1. Once and for all, it kills the notion that a few hours of hood time
can allow you to even THINK about flying in the soup.

2. It helps them get a stronger connection between the actions of the
airplane and the instrument indications.

3. It helps them get a better understanding of ATC, communications, and
the airspace system.

4. It MAY help them not panic so much if they ever do wander into IMC.
If they can delay the panic just one or two minutes, it might well save
their lives someday.

However, this accident troubles me on a number of fronts, and I don't
see it as a standard vampire-lawyer thing (especially since the filing
attorney is a 1000-hour IFR-rated pilot himself, and goes out of his
way to show this isn't about the dangers of GA).
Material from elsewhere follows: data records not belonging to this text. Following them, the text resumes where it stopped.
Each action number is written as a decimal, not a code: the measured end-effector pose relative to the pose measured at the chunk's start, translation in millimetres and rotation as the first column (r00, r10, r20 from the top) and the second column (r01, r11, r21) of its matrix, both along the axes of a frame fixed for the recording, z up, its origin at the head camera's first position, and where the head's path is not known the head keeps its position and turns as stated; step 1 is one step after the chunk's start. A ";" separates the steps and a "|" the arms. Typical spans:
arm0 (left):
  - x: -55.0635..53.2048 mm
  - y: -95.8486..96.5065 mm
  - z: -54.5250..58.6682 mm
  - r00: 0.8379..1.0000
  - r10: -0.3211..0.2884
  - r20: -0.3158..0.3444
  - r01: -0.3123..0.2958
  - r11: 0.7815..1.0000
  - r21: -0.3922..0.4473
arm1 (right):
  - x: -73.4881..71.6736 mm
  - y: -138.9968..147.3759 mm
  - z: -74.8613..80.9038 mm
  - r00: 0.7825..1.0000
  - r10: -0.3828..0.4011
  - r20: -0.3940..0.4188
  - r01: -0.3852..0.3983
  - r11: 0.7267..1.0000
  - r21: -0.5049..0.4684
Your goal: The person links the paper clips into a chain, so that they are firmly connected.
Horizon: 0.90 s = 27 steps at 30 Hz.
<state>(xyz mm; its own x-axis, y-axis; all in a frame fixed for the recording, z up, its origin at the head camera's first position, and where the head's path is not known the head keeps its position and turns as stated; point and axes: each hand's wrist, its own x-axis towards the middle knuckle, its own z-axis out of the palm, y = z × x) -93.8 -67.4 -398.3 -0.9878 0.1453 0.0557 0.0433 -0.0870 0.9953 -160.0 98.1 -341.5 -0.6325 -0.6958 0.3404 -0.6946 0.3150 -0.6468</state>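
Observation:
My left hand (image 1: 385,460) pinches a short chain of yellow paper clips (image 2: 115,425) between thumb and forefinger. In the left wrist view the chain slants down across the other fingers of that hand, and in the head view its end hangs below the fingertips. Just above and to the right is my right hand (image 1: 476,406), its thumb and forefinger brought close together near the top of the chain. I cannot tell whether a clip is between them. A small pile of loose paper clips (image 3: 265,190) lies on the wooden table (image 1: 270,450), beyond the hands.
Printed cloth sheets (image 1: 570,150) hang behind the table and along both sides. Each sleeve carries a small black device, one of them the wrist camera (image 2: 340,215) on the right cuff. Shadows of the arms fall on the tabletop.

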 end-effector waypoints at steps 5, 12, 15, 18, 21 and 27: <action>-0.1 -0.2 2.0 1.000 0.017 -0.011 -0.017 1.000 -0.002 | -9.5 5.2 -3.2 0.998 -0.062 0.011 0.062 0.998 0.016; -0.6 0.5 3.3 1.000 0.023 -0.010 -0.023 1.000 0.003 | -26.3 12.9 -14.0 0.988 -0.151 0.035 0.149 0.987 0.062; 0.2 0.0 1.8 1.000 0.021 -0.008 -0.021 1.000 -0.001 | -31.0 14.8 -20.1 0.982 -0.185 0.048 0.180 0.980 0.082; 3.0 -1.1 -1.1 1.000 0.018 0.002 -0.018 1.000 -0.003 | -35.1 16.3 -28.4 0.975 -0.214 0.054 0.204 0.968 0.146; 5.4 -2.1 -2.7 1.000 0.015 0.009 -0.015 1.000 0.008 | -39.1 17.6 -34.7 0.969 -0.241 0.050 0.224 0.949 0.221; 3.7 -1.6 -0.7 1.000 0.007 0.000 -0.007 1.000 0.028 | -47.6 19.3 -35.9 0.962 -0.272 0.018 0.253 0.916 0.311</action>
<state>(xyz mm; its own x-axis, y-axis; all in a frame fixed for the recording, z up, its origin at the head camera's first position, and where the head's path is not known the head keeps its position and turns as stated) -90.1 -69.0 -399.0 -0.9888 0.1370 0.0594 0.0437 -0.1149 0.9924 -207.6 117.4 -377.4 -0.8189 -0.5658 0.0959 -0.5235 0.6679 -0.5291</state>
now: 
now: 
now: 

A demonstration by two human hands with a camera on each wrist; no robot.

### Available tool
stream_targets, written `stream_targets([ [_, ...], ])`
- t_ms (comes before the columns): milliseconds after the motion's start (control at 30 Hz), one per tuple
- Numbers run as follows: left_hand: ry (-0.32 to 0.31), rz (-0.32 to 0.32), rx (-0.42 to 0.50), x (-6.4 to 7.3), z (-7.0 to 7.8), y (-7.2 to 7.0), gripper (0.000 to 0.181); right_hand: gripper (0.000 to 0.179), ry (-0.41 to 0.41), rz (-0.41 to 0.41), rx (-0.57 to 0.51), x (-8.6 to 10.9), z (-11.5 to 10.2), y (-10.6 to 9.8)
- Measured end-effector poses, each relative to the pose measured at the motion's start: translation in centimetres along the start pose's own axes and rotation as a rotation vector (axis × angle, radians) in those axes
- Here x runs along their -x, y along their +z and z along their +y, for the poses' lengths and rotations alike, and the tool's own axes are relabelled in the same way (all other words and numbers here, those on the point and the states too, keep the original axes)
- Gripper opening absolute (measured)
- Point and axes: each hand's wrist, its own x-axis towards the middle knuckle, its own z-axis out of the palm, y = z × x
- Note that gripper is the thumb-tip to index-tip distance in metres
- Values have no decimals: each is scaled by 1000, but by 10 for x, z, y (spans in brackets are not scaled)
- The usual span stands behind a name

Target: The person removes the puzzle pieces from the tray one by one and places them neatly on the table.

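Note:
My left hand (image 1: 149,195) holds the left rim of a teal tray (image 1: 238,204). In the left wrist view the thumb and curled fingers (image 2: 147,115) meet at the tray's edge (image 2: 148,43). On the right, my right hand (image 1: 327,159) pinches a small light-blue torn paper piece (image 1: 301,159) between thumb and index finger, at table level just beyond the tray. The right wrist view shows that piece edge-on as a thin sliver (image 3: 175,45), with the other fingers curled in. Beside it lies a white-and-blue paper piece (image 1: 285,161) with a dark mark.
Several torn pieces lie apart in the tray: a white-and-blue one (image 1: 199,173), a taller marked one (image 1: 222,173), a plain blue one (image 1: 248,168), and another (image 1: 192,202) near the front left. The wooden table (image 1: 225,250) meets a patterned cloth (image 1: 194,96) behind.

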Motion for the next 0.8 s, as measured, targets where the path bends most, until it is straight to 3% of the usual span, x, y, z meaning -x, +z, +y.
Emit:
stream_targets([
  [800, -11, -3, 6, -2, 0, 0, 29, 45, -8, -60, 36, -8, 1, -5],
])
1. This is one of those 'hyper-accelerated' training programs. The
student had 32 hours, yet hadn't soloed yet. Most of his training had
been in HUGE blocks of flying time, 5 or 6 hours per day; hardly
condusive to good training.

2. This was a hard-IMC cross-country; not a limited flight into a few
clouds to introduce him to weather. The weather at the destination
(accident) airport (if I remember correctly) was 200 and 1/2. And it
had been a 2-3 hour X-C...what on earth purpose does that serve? What
benefit can a student who hasn't even soloed yet gain from a X-C in
serious soup, followed by an ILS approach to minimums?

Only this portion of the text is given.